Look below for the line holding "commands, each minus" and the line holding "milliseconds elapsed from". Repeat those two and everything between, exactly.

=== Begin Enclosure ===

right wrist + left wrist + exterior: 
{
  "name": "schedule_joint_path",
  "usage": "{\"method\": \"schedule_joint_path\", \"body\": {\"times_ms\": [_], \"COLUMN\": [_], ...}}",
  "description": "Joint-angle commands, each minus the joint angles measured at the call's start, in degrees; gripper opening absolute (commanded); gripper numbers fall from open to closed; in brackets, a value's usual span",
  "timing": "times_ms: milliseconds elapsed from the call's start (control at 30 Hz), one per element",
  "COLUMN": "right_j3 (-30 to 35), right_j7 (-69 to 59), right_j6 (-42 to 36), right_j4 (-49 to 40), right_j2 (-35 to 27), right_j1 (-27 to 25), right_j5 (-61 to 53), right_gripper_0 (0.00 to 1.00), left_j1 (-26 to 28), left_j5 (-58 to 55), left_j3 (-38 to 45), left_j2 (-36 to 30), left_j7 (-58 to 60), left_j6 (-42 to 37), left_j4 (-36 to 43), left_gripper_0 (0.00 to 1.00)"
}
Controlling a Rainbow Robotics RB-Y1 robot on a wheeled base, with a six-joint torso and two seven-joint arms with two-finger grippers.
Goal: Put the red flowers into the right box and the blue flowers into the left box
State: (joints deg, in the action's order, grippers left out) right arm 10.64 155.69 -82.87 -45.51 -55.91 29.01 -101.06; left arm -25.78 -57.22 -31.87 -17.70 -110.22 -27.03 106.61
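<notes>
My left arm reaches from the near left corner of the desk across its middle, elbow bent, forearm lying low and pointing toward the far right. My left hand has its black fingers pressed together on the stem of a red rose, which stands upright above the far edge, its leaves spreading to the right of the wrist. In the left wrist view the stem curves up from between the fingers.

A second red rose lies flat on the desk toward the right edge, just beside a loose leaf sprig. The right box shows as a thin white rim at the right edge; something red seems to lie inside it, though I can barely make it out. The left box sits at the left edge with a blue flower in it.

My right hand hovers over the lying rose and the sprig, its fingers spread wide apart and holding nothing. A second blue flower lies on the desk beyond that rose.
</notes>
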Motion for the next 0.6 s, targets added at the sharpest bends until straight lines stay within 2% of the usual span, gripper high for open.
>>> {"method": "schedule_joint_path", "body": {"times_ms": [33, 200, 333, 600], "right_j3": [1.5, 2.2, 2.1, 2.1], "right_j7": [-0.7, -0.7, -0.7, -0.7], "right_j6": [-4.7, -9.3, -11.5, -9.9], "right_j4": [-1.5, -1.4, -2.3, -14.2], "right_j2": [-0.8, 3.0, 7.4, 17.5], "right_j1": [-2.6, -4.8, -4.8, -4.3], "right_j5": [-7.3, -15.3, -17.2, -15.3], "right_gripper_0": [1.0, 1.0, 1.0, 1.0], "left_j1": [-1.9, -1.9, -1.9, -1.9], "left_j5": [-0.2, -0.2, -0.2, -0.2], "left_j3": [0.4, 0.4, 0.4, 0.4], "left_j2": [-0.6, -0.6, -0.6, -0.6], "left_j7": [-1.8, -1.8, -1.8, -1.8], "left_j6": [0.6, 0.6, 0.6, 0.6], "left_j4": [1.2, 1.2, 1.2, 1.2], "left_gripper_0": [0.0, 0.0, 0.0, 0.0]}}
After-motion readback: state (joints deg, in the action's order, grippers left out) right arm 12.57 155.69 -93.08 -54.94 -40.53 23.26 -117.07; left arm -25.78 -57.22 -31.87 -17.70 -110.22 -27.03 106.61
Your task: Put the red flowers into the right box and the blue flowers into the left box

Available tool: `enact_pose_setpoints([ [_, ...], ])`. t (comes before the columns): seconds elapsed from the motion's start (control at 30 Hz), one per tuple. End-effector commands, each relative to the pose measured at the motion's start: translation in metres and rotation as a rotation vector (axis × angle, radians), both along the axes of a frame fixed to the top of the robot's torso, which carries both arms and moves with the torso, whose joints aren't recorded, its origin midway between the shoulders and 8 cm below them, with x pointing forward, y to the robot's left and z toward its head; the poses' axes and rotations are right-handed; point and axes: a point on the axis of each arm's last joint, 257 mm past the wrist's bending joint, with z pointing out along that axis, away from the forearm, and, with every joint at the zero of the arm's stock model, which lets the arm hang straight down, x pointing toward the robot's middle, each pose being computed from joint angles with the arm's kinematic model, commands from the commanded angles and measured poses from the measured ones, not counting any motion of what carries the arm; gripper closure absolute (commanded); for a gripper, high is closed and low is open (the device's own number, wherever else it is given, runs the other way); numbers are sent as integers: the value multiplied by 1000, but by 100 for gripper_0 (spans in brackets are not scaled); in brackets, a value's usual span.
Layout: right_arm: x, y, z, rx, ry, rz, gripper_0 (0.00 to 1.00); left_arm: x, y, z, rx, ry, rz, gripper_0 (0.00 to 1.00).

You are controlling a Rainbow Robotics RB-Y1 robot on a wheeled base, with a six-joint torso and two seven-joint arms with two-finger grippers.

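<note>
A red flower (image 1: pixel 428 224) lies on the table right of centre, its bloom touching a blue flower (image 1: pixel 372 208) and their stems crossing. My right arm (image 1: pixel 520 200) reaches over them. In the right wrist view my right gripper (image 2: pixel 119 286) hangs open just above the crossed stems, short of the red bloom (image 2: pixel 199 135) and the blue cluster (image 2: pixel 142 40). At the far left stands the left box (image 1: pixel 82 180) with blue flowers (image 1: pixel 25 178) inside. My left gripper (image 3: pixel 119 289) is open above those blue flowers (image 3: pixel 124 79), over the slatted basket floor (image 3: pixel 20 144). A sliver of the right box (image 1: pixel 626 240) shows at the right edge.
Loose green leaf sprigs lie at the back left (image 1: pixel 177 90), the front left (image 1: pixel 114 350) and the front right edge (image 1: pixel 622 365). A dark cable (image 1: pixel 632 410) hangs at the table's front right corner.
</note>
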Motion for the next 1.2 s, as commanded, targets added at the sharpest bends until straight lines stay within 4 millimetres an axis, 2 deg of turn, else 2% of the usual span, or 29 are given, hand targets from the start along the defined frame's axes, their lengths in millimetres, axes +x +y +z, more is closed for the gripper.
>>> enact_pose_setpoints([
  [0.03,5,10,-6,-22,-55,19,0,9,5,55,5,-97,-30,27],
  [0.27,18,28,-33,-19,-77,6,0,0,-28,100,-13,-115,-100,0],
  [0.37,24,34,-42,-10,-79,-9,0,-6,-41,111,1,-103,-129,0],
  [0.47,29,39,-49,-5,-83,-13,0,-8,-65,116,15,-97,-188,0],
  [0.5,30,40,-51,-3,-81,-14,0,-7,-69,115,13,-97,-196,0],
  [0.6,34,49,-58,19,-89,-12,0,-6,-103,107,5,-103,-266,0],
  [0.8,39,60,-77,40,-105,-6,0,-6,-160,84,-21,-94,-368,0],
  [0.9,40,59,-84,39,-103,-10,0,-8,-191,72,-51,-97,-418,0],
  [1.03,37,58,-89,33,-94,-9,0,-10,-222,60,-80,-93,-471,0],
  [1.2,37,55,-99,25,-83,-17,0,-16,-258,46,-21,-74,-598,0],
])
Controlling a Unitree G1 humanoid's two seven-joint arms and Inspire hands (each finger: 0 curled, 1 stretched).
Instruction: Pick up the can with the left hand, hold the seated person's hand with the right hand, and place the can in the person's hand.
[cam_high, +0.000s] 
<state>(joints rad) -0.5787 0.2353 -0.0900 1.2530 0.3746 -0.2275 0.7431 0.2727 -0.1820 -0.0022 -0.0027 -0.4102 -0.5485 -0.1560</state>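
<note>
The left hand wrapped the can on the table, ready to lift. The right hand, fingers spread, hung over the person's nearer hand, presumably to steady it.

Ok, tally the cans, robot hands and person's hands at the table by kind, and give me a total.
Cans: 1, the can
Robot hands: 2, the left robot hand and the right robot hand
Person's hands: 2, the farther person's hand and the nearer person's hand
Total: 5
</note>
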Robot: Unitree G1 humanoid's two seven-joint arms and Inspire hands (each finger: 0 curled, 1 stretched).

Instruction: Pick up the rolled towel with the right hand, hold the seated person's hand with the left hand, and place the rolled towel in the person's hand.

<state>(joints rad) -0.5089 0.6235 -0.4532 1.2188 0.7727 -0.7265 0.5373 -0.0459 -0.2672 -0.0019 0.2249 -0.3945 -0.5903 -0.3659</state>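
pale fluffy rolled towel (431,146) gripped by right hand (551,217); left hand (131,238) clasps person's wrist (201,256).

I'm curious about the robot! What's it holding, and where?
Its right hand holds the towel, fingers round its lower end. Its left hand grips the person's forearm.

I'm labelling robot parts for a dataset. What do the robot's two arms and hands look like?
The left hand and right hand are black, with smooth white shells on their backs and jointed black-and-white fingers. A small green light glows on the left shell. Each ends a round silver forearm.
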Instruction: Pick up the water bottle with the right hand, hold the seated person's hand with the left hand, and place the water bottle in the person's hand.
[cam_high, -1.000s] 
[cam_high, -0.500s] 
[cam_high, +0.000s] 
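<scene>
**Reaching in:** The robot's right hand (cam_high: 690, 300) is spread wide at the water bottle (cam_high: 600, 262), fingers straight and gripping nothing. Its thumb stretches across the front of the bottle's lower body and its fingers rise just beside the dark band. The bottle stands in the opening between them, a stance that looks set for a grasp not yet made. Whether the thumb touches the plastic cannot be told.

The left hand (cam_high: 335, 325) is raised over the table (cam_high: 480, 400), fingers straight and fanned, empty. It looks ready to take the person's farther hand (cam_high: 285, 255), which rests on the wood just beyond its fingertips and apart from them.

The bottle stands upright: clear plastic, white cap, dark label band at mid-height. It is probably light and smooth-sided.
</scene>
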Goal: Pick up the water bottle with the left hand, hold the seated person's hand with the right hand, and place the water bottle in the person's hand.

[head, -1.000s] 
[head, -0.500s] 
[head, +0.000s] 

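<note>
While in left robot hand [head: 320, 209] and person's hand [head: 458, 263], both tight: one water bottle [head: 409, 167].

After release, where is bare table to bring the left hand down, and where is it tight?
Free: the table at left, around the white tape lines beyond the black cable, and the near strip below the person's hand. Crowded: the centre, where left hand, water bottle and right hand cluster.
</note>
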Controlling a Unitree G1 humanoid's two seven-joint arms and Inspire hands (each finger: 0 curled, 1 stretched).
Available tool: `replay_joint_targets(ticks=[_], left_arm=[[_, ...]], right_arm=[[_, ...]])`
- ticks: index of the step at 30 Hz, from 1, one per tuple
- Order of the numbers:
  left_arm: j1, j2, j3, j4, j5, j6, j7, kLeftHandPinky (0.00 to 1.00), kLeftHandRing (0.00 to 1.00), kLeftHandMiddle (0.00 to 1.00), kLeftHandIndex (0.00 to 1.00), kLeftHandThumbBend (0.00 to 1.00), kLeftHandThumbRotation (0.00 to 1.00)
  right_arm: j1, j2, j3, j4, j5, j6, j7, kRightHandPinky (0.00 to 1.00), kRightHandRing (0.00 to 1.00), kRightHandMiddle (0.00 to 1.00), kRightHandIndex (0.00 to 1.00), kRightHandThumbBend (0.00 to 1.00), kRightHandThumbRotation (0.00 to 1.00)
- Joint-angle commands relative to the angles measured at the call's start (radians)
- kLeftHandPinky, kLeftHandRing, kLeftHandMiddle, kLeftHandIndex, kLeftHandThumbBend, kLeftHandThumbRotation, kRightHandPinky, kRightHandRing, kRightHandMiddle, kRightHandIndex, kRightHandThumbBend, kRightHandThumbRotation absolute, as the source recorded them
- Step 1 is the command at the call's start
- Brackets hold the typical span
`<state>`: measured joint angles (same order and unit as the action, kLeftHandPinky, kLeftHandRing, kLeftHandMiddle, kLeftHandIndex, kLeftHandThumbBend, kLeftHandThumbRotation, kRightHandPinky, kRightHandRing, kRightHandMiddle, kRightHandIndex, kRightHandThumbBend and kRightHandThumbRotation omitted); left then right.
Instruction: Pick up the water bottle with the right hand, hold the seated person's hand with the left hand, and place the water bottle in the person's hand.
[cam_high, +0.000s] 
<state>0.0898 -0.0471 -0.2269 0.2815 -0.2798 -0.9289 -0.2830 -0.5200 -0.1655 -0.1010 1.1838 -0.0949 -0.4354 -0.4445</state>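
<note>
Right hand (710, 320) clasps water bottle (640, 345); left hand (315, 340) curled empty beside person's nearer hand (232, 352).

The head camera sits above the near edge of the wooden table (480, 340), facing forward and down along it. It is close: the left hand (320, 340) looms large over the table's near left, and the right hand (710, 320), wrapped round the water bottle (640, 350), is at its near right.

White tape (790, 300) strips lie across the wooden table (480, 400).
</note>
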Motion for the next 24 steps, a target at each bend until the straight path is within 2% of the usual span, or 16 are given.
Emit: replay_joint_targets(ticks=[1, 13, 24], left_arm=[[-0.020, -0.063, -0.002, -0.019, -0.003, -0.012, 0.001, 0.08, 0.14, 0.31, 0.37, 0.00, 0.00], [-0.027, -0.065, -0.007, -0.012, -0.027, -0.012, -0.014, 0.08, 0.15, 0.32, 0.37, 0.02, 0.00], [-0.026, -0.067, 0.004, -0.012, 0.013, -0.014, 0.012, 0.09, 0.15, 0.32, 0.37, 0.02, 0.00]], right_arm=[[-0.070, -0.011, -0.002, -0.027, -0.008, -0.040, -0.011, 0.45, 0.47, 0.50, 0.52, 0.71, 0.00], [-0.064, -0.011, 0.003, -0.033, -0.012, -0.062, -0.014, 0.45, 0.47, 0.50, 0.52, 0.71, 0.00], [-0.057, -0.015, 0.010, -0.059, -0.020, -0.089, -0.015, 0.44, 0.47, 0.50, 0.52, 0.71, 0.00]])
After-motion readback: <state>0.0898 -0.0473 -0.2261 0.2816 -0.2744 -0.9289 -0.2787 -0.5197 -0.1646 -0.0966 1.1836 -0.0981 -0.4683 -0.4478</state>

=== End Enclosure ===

■ Task response
  "description": "Joint-angle commands, each minus the joint angles measured at the call's start, in degrees; gripper opening absolute (commanded); gripper numbers fall from open to closed; in brackets, a value's usual span",
  "timing": "times_ms: milliseconds elapsed from the call's start (control at 30 Hz), one per element",

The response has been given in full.